Fig. 2 The pseudo-Stern–Volmer plot for the normalized ratiometric signal as a function of dissolved oxygen concentration. This shows that the response of the oxygen sensitive nanosensors is linear over the range tested from 0 mg L⁻¹ to 6.65 mg L⁻¹ dissolved oxygen. The K_pSV is the slope of the linear regression line of best fit. The error bars are the standard deviation at each oxygen concentration for n = 3 replicates, and the dotted lines represent the 95% confidence interval for the line of best fit. Where not visible, error bars are smaller than the data points.

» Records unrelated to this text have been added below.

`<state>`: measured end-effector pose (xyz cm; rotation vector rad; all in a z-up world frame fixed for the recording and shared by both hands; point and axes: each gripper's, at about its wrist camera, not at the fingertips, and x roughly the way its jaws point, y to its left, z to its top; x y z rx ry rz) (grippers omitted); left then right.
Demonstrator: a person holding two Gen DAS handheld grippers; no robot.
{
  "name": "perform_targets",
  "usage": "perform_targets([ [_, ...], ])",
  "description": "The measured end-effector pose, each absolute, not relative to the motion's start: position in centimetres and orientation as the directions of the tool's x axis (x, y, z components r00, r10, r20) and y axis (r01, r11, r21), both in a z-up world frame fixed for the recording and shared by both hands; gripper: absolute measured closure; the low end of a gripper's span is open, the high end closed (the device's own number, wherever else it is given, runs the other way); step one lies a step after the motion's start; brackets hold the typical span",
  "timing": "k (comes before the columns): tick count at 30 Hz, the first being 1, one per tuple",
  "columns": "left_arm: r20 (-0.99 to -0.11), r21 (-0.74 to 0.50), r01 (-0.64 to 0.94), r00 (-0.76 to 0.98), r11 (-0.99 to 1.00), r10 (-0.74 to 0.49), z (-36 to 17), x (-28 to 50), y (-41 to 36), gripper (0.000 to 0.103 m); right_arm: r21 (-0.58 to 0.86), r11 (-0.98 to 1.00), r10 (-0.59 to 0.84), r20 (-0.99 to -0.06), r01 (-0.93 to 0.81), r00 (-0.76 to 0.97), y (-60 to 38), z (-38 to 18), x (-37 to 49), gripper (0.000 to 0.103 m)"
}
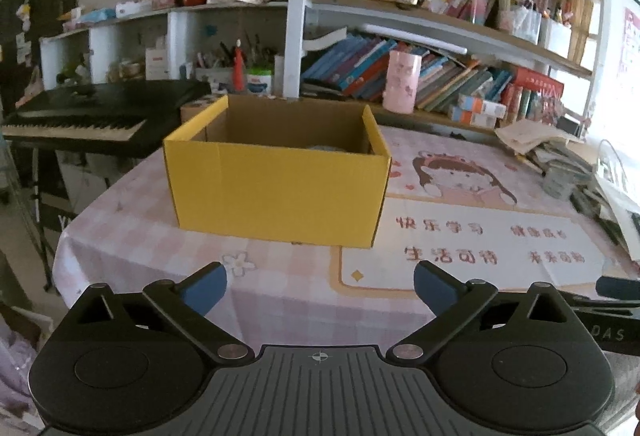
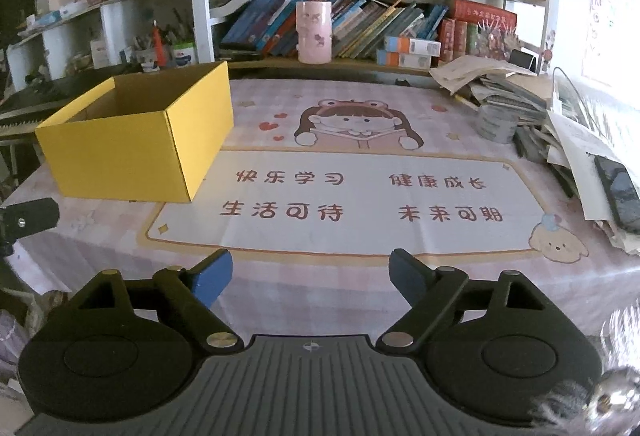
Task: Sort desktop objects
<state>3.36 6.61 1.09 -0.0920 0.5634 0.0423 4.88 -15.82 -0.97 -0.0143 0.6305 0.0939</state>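
Observation:
A yellow open cardboard box (image 1: 276,188) stands on the pink checked tablecloth; it also shows at the left of the right wrist view (image 2: 136,140). Something grey lies inside it, only its top edge showing (image 1: 324,147). My left gripper (image 1: 320,288) is open and empty, near the table's front edge, facing the box. My right gripper (image 2: 310,276) is open and empty, over the front of the printed mat (image 2: 360,196), to the right of the box. Part of the right gripper shows at the right edge of the left wrist view (image 1: 616,288).
A pile of papers and books (image 2: 532,108) with a roll of tape (image 2: 498,124) and a phone (image 2: 618,192) crowds the table's right side. A pink cup (image 2: 314,32) stands on the bookshelf behind. A keyboard piano (image 1: 92,116) stands left of the table.

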Motion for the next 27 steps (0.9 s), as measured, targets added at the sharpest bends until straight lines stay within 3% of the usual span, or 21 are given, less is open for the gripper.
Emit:
perform_targets([
  [8, -0.554, -0.089, -0.056, 0.833, 0.994, -0.003, 0.8, 3.6, 6.7, 0.000, 0.011, 0.996, 0.079, -0.598, -0.091, 0.797, -16.0, -1.1, 4.3, 0.010],
  [27, -0.624, -0.058, -0.003, 0.781, 0.998, -0.034, -0.2, 4.0, 5.0, 0.000, 0.016, 0.997, 0.073, -0.602, -0.079, 0.795, -16.1, -1.3, 4.1, 0.007],
])
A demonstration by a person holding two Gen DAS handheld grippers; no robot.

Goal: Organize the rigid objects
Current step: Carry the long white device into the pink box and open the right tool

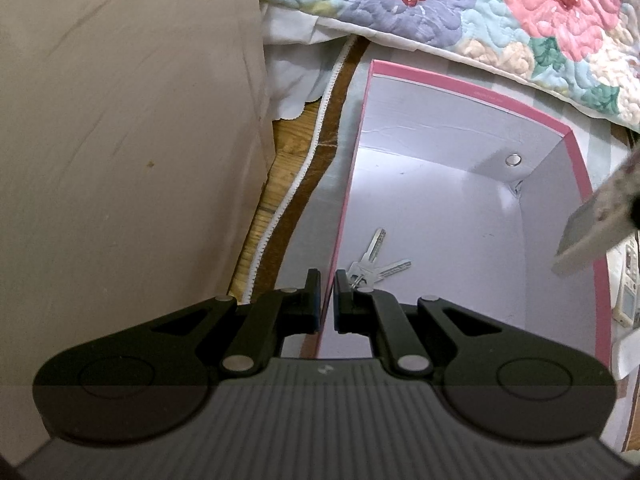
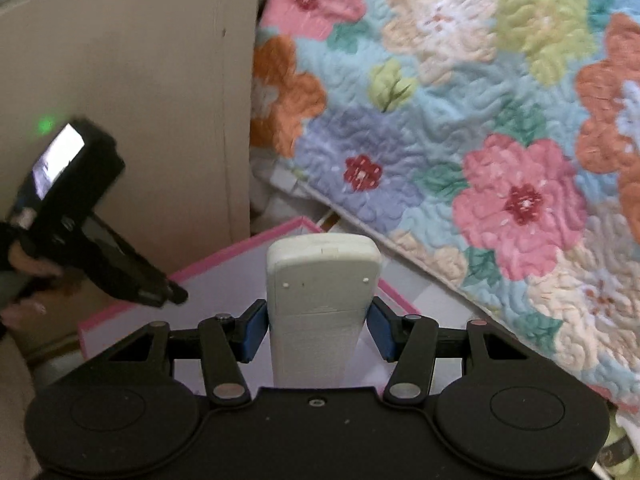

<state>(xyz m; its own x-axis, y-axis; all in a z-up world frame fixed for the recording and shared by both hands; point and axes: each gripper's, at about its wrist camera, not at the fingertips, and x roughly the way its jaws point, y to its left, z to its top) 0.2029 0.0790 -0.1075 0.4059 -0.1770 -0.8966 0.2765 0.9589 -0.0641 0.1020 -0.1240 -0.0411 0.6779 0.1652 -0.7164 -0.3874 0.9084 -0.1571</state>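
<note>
Your right hand-held gripper is clamped on a remote control, its blue pads pressing the two long sides, and the remote hangs just above the near rim of the pink-edged box. To do this step well, carry the remote further in over the pale floor of the box before you let go, lower it until it is close to the bottom, then part the pads so it lies flat instead of dropping. Aim for the bare far part of the box, away from the keys that lie near its left wall, so nothing lands on them. Your left hand-held gripper has its fingers nearly together with nothing between them, poised at the left rim; keep it out of the way.

The remote is off-white, long and rounded at its far end, seen from the back, with two small bumps and a battery cover seam
</note>
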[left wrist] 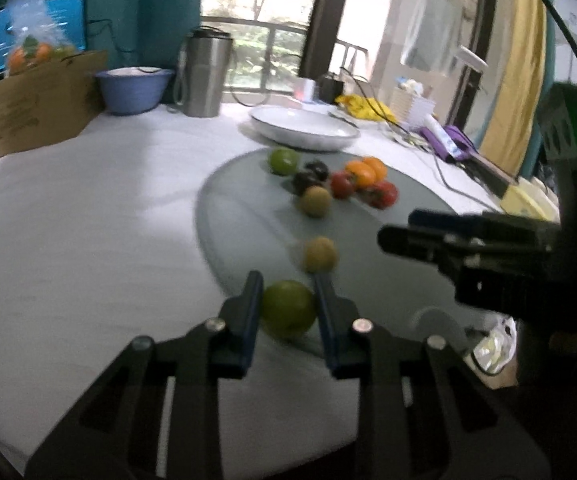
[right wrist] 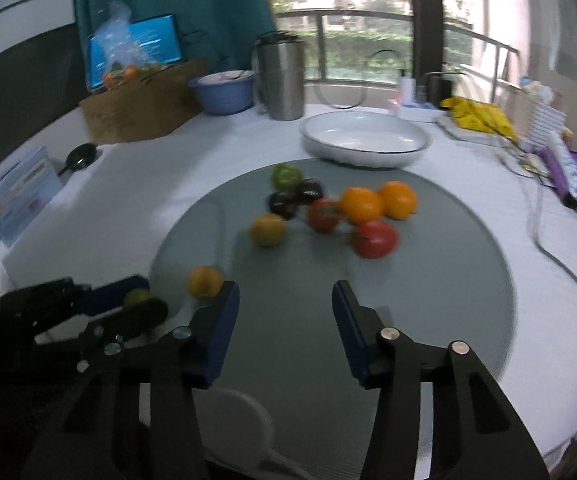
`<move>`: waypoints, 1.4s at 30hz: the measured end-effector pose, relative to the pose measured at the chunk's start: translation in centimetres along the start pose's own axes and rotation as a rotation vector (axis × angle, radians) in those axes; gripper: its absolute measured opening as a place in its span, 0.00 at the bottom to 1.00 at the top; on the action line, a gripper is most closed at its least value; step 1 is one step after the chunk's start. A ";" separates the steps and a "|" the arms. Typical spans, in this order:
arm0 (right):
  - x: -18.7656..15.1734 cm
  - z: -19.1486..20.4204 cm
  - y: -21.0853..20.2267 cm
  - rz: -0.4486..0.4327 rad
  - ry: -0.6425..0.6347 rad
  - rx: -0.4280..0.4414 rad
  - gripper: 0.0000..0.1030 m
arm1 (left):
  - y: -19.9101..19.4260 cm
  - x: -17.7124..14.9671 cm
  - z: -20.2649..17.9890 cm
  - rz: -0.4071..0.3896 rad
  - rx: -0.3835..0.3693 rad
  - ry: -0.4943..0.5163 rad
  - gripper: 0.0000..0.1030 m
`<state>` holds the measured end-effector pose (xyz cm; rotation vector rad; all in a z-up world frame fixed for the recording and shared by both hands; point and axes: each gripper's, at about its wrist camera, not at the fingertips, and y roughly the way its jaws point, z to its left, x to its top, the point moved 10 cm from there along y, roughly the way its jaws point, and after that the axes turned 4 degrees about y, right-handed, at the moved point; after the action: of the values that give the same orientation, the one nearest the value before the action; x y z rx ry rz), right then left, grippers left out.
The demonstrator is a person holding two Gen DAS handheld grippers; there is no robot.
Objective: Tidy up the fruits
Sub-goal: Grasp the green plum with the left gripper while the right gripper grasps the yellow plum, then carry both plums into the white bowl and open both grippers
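Observation:
A green fruit (left wrist: 288, 310) sits at the near edge of the round grey mat (left wrist: 248, 216), and my left gripper (left wrist: 288, 279) is shut on it, one blue pad on each side. The right wrist view shows the same grip at the left (right wrist: 150, 297). My right gripper (right wrist: 286, 292) stands open above bare mat (right wrist: 428, 280) with nothing between its fingers. A yellow fruit (right wrist: 204, 282) lies just beyond its left finger. Further back are another green fruit (right wrist: 285, 175), two dark fruits (right wrist: 294, 198), two oranges (right wrist: 380, 202), two red tomatoes (right wrist: 374, 238) and a yellow-green fruit (right wrist: 268, 230).
A white dish (right wrist: 364, 140) stands behind the mat. Along the back are a cardboard box (right wrist: 144, 110) with bagged fruit, a blue bowl (right wrist: 224, 94) and a steel tumbler (right wrist: 282, 80). Cables (right wrist: 560, 256), a yellow cloth (right wrist: 476, 114) and purple items crowd the right edge.

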<state>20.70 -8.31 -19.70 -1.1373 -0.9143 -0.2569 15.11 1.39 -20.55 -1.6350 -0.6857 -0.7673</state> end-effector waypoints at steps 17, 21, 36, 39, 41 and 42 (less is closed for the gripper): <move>-0.4 5.5 4.7 0.119 -0.074 0.094 0.25 | -1.3 1.3 5.6 -0.046 0.072 -0.062 0.27; -0.1 5.4 4.9 0.113 -0.078 0.101 0.25 | -1.1 1.8 5.6 -0.044 0.076 -0.057 0.27; 3.8 1.1 3.3 0.016 -0.043 0.087 0.25 | 1.5 6.6 3.1 -0.053 0.075 -0.012 0.27; 4.8 -0.1 3.0 -0.003 -0.034 0.083 0.25 | 2.5 7.8 2.3 -0.049 0.067 -0.007 0.27; 5.7 -1.1 2.8 -0.019 -0.025 0.081 0.25 | 3.3 8.7 1.8 -0.047 0.061 -0.004 0.27; 6.1 -1.6 2.8 -0.027 -0.021 0.079 0.25 | 3.6 9.0 1.6 -0.047 0.061 -0.003 0.27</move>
<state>27.06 -6.89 -17.25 -1.0565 -0.9512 -0.2294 23.64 2.67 -15.83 -1.5704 -0.7450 -0.7702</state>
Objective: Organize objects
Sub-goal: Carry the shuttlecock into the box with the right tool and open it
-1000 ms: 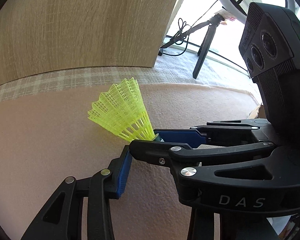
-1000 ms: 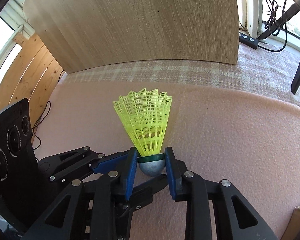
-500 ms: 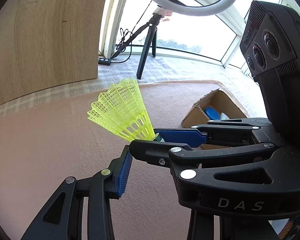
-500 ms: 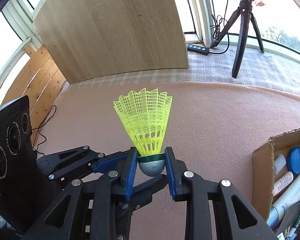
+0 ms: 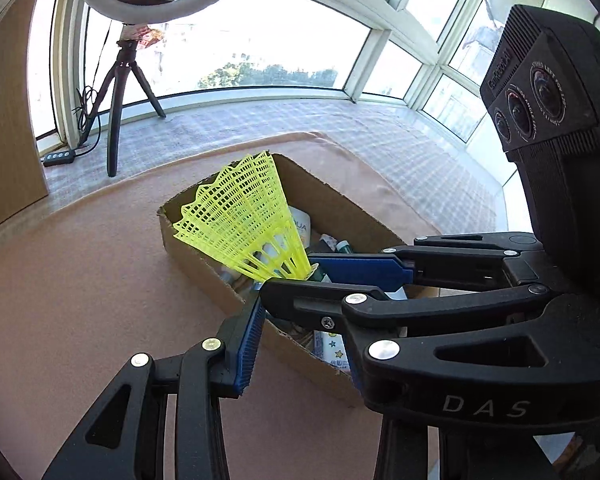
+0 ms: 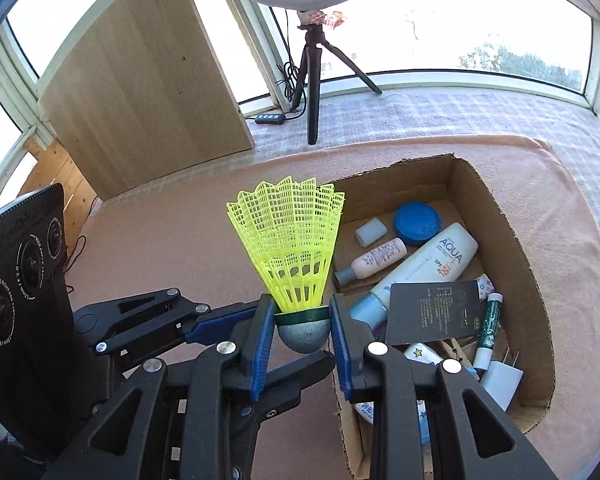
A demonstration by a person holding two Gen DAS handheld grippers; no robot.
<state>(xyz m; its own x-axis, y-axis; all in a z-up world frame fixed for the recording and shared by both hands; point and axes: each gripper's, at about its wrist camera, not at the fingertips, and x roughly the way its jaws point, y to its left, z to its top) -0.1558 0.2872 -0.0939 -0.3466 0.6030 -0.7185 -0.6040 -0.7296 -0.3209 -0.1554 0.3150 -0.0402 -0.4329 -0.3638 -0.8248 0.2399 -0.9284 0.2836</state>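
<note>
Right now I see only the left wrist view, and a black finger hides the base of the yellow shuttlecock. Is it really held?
Observer: Yes. The right gripper is shut on the shuttlecock. Its blue pads press both sides of the grey round base.
Operator: The shuttlecock covers the far end of the box for me. What lies there?
Observer: A round blue lid lies near the far wall of the box.

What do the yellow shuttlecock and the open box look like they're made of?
The shuttlecock: its skirt looks like moulded plastic, a glossy neon-yellow lattice; the grey rounded nose is dull, possibly rubber or coated cork, too unclear to tell. The box: plain brown cardboard, matte, with rough torn-looking edges along the rim.
</note>
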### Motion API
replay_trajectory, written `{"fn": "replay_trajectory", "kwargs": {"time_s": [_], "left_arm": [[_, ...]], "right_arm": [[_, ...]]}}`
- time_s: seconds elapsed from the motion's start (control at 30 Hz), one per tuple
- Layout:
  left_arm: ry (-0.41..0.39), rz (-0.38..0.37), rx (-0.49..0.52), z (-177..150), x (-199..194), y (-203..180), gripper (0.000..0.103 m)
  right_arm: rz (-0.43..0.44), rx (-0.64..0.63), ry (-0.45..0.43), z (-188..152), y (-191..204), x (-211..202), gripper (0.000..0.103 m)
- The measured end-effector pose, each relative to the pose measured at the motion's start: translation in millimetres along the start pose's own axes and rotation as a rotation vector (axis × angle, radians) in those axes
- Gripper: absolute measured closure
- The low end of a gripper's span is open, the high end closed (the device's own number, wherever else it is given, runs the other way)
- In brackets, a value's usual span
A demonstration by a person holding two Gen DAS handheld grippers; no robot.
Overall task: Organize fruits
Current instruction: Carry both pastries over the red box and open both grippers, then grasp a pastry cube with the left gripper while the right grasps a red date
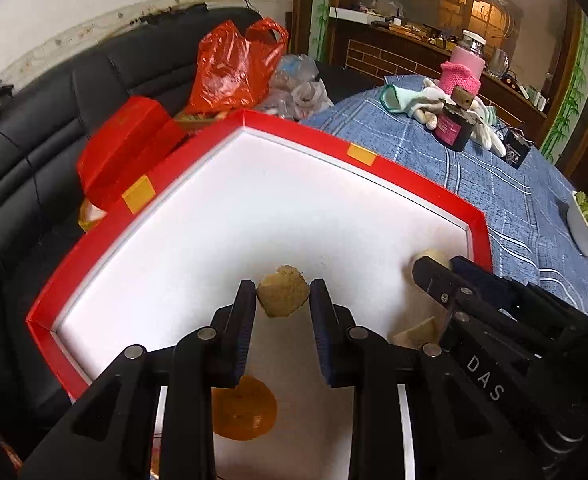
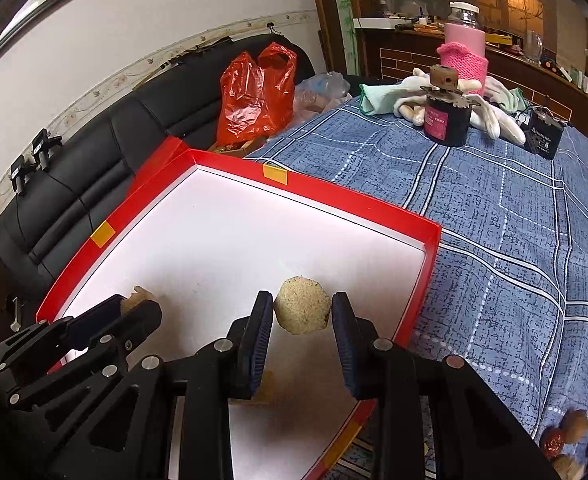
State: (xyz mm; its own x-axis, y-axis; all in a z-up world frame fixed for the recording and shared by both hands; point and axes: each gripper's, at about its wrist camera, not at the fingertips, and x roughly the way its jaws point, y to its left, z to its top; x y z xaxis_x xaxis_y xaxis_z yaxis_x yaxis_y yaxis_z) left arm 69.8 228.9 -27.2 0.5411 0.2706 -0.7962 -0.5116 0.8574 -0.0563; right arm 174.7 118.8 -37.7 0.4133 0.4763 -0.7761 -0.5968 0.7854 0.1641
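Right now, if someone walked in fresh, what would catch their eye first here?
The big red-rimmed tray with its white floor, at the edge of the blue checked tablecloth. Over it, each gripper pinches a tan chunk: left gripper, right gripper. Behind, an orange plastic bag on the black sofa.

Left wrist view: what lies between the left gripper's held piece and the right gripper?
Nothing: only bare white tray floor, in the left wrist view.

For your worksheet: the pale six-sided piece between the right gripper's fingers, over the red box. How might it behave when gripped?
The pale six-sided piece looks grainy and crumbly, so hard squeezing may chip it. Its flat sides suggest it won't roll.
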Motion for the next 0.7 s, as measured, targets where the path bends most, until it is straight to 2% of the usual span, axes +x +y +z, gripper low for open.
{"fn": "replay_trajectory", "kwargs": {"time_s": [0.13,0.2,0.23,0.37,0.47,0.7], "left_arm": [[0.003,0.019,-0.012,-1.0,1.0,2.0,0.076],[-0.004,0.039,-0.01,-2.1,-0.3,2.5,0.063],[-0.002,0.04,-0.013,-2.7,-0.8,2.9,0.054],[0.007,0.043,-0.026,-3.8,-3.5,7.2,0.042],[-0.006,0.039,-0.03,-6.5,-11.3,8.9,0.041],[-0.071,-0.025,-0.008,-19.2,-45.6,-7.1,0.041]], "right_arm": [[0.003,-0.001,0.001,-0.1,0.8,-2.4,0.07],[0.002,0.0,-0.003,-1.0,0.9,-5.6,0.065],[0.003,0.004,-0.005,-1.6,0.5,-6.9,0.064],[-0.003,0.023,-0.018,-4.4,-2.9,-15.7,0.055],[-0.003,0.03,-0.035,-8.1,-6.5,-26.5,0.046],[-0.01,0.023,-0.125,-36.4,-23.3,-81.4,0.04]]}}
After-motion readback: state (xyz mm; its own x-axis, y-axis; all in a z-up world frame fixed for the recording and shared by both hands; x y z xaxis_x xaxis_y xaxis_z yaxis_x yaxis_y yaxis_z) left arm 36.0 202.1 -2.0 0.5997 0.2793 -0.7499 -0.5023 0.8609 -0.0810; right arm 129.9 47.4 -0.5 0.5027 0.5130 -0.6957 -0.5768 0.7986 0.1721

To monitor oxygen concentrations in biological systems, the sensors must be reversible to measure both increases and decreases in oxygen concentrations. We tested reversibility by alternating the composition of the bubbling solution between pure nitrogen and air streams. The signal was measured over the course of 5 cycles between the two conditions as seen in Fig. 3. After a slight increase in the ratiometric signal from cycle 1 to cycle 2, the signal was consistent across the remaining 4 cycles. The maximum variance was 8% between cycle 2 and 5 for the deoxygenated sample. Error bars indicate that no data points had a standard deviation greater than 11% for the deoxygenated sample (cycle 3) and 14% for the oxygenated sample (cycle 5) over n = 3 replicate sensor batches. The oxygen dye alone showed very similar results demonstrating the dye's excellent reversibility (see Fig. S8†).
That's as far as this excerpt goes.